PROBLEM REQUIREMENTS. Say, as a bare number, how many lines of the listing hold "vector".
-------- DATASET EXCERPT --------
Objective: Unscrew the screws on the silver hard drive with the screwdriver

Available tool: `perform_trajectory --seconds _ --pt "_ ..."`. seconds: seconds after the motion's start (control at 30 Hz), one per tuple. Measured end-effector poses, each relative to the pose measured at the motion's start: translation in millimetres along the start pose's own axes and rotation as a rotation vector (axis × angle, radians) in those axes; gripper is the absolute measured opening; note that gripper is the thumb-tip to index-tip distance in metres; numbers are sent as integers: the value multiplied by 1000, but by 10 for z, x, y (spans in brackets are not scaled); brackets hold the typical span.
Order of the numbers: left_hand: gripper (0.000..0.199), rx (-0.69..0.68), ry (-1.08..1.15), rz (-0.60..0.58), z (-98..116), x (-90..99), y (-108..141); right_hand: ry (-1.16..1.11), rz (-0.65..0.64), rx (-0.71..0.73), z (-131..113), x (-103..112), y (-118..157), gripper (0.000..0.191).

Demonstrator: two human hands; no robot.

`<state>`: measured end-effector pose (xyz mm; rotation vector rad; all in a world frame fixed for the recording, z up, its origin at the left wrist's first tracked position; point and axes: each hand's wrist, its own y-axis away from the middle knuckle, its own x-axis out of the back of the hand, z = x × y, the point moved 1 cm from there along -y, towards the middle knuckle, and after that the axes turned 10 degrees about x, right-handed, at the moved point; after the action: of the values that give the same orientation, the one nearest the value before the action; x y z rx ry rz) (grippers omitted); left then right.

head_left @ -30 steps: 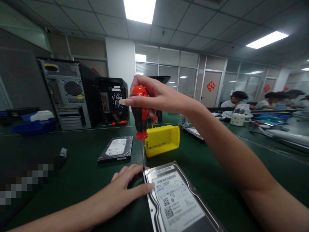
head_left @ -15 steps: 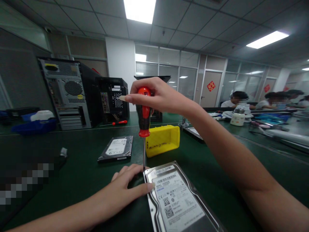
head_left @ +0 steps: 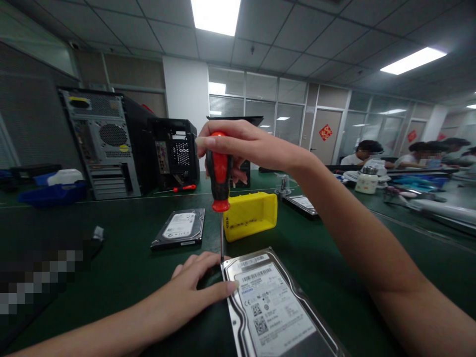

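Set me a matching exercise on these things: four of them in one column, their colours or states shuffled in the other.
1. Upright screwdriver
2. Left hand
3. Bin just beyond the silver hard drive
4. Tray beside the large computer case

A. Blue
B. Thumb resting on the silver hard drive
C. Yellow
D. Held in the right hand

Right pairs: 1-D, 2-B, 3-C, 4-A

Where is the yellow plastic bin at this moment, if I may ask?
The yellow plastic bin is near the centre of the head view, just beyond the silver hard drive, right of the red-and-black screwdriver.
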<state>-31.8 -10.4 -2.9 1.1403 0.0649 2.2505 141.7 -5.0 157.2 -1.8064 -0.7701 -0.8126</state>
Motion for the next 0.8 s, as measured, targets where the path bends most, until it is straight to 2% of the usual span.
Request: perform_trajectory --seconds 0.43,0.63,0.8 --pt "65 -2 9 2 35 -18 -13 106 103 1 149 -69 -49 34" --pt "75 25 5 -10 -27 -16 -48 105 115 42 126 -87 -38 38" --pt "70 -2 9 7 -24 -8 -35 147 137 18 124 -88 -50 35"
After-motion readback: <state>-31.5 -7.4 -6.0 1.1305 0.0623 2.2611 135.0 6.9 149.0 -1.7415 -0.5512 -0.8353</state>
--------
OUTPUT BELOW. 2